Как его пиздили!

Благообразный округлый седовласый джентльмен за пятьдесят. Напоминает Сову из мультика про Винни-Пуха. Зачем приехал на семинар по рукопашке — загадка. И вот ваш кулак влипает в его выбритую щечку. Неземной кайф. И по ребрам с ноги. Он мягкий. С-сука. Как он всех достал! Нехорошо, конечно. Но отказать себе в удовольствии невозможно. Пиздим Языковеда! Пока можно. Закончится спарринг «все на всех» – и не будет от него спасения. 

Неделю мы живем в небольшом коттедже на Кипре. Виллой назвать язык не поворачивается. Говорим — Штаб-Сарайка. Обстановка — среднее между общагой и Вальгалой: с утра до вечера бьемся, вечером бухаем. В промежутках можно успеть поспать. Если бы не Языковед.  Он — как радиоточка в колхозе: включается в пять утра и выключается за полночь. 

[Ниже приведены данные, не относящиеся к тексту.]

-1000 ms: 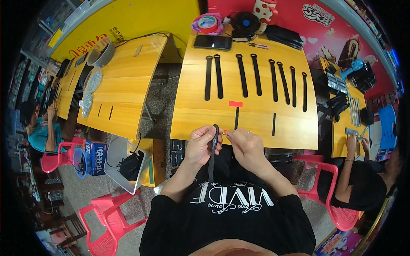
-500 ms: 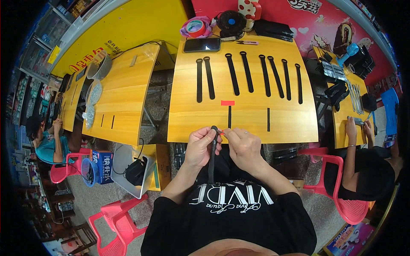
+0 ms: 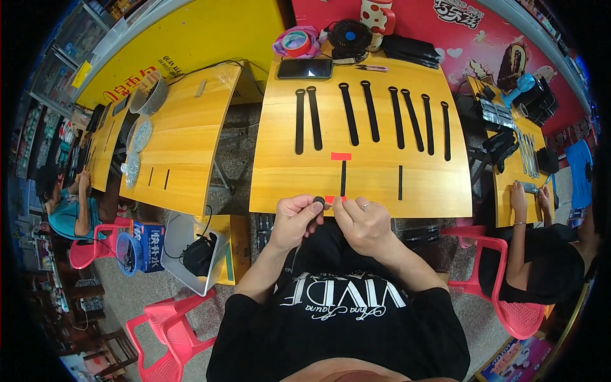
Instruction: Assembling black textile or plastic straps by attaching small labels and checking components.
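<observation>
My left hand (image 3: pixel 294 221) is closed on a black strap (image 3: pixel 319 200), its rounded end poking out past the thumb at the table's front edge. Most of that strap is hidden by the fingers and against my dark clothing. Right beside it, my right hand (image 3: pixel 364 224) pinches a small red strip (image 3: pixel 335 199), like tape, close to the strap's end. Just beyond my hands a red piece (image 3: pixel 341 156) lies at the top of a narrow black strip (image 3: pixel 344 179). Another black strip (image 3: pixel 400 183) lies to the right.
Several black straps with looped ends (image 3: pixel 349 114) lie in a row across the wooden table (image 3: pixel 280 184). Behind them are a phone (image 3: pixel 305 69), small scissors (image 3: pixel 372 67), a fan (image 3: pixel 349 37), a tape roll (image 3: pixel 296 43) and black pouches (image 3: pixel 412 51). People work at both sides.
The strap in my left hand has tilted, so its hanging tail no longer shows plainly. The red strip at my right fingertips now shows flatter, next to the strap's end. The view shifted slightly.
</observation>
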Tool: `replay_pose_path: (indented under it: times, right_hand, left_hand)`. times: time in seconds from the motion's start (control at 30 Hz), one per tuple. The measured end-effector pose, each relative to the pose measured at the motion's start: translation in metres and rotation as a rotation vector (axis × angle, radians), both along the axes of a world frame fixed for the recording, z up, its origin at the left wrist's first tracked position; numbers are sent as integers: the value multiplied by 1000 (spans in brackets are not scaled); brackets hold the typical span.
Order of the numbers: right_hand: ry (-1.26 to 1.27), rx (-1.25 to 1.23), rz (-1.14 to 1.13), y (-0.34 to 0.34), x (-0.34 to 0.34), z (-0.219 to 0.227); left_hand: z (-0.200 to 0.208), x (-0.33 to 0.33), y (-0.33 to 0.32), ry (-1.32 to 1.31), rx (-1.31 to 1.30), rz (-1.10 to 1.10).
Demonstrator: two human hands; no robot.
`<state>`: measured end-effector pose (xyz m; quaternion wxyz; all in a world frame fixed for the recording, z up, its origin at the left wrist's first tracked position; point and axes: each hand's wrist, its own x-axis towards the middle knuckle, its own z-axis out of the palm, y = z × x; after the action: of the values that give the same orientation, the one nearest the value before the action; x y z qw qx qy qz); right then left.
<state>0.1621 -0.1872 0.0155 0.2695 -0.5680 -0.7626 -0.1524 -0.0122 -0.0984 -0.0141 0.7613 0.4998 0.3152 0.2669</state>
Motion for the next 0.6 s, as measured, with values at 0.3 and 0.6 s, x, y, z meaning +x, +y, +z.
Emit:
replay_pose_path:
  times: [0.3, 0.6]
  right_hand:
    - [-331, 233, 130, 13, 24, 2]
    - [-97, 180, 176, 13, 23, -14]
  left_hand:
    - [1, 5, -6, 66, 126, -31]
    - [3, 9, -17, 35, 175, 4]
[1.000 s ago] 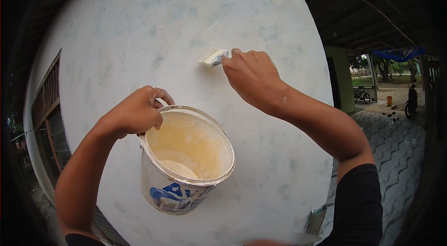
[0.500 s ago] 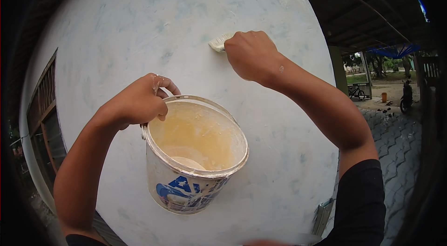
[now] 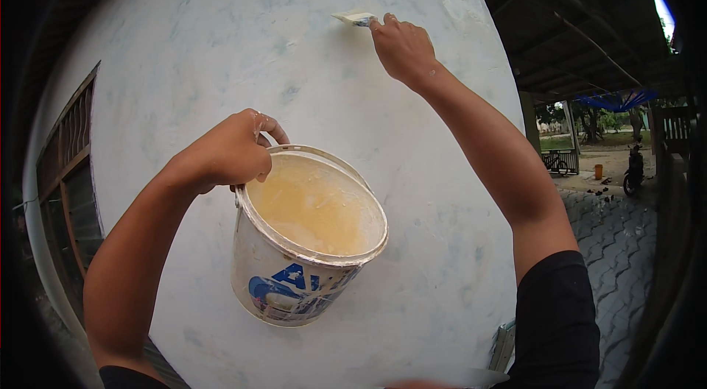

Одиннадцать гребаных времен в Богом проклятом английском языке. Язык представляет собой пространственно-энергетическую матрицу. Для управления людьми. А еще для Языковеда необходимо купить две щетки – одежную и обувную. Ночью меня разбуди – отрапортую. Причем здесь щетки? А при том, что все, что лопочет Языковед – забыть невозможно. Он, сука, это в подкорку впечатывает. А лопочет он непрерывно – язык это его стихия. Больше он ничего не умеет. В быту невыносим. От него болит голова и отекает горло – сказывается перегрузка вишуддха-чакры. А он не затыкается. Говоришь открытым текстом:

— Максим Витальич, заебал, заткнись! — Поворачиваешься к лопочащему Языковеду задом и демонстративно, строевым шагом, отходишь на 10 метров. Через минуту с ужасом различаешь позади топоток: Языковед сокращает дистанцию. «Конечно-конечно, я понимаю… — лопочет он,— А вот у меня был случай…» Пытаешься его не замечать, но в непрекращающемся потоке слов промокаешь, как под дождем. 

Ни школа, ни университет, ни мама-учительница английского, – не могли меня сломать. Языка я не знал. И теперь не знаю. Спроси что угодно для проверки – не отвечу. А говорить могу. Слов, сука, не знаю, а смысл улавливаю и отвечаю. Зацепляю из головы собеседника. Тут главное – не думать. Как в бою. Только там тебя ведет тело и энергия, а здесь – языковедово пиздабольское подпространство. Иллюзия, что знаешь язык. Да он и сам-то языков не знает. Научить может. Зачем тренеру в футбол играть, в самом деле?

Я начинаю понимать смысл песен Металлики. Вставлять в речь англицизмы – вроде как, по приколу. Меня, теперь почему-то интересует, как вот эта вот хрень будет по-английски! Во мне раскрывается, пускает корни и прорастает языковедова английская прививка (у него их еще с десяток, включая арабский). Ощущение мерзейшее. Ну можно ли ему не въебать?! Тем более, на боевку он сам поперся, никто его сюда не тянул.

Боевые занятки закончились. У нас еще несколько дней – отдохнуть на Кипре. Языковед сидит по шею в мартовской воде Средиземного моря. Сливается со стихией температурой в плюс пятнадцать градусов. Нет, окунуться – не проблема. Но он уже сорок минут там сидит. У него явно сломано ребро, надорвано что-то в паху, и вообще он весь в трупных пятнах синяков, как начавшая портиться груша. Ледяная мертвая вода вытягивает гематомы и восстанавливает структуру языковедовой тушки. Он очень доволен. Он хочет еще на боевую. Он посеял зерна своего знания и почувствовал себя мужчиной. Мы сомневаемся: брать-не брать, – черт его знает, выдержим ли еще раз.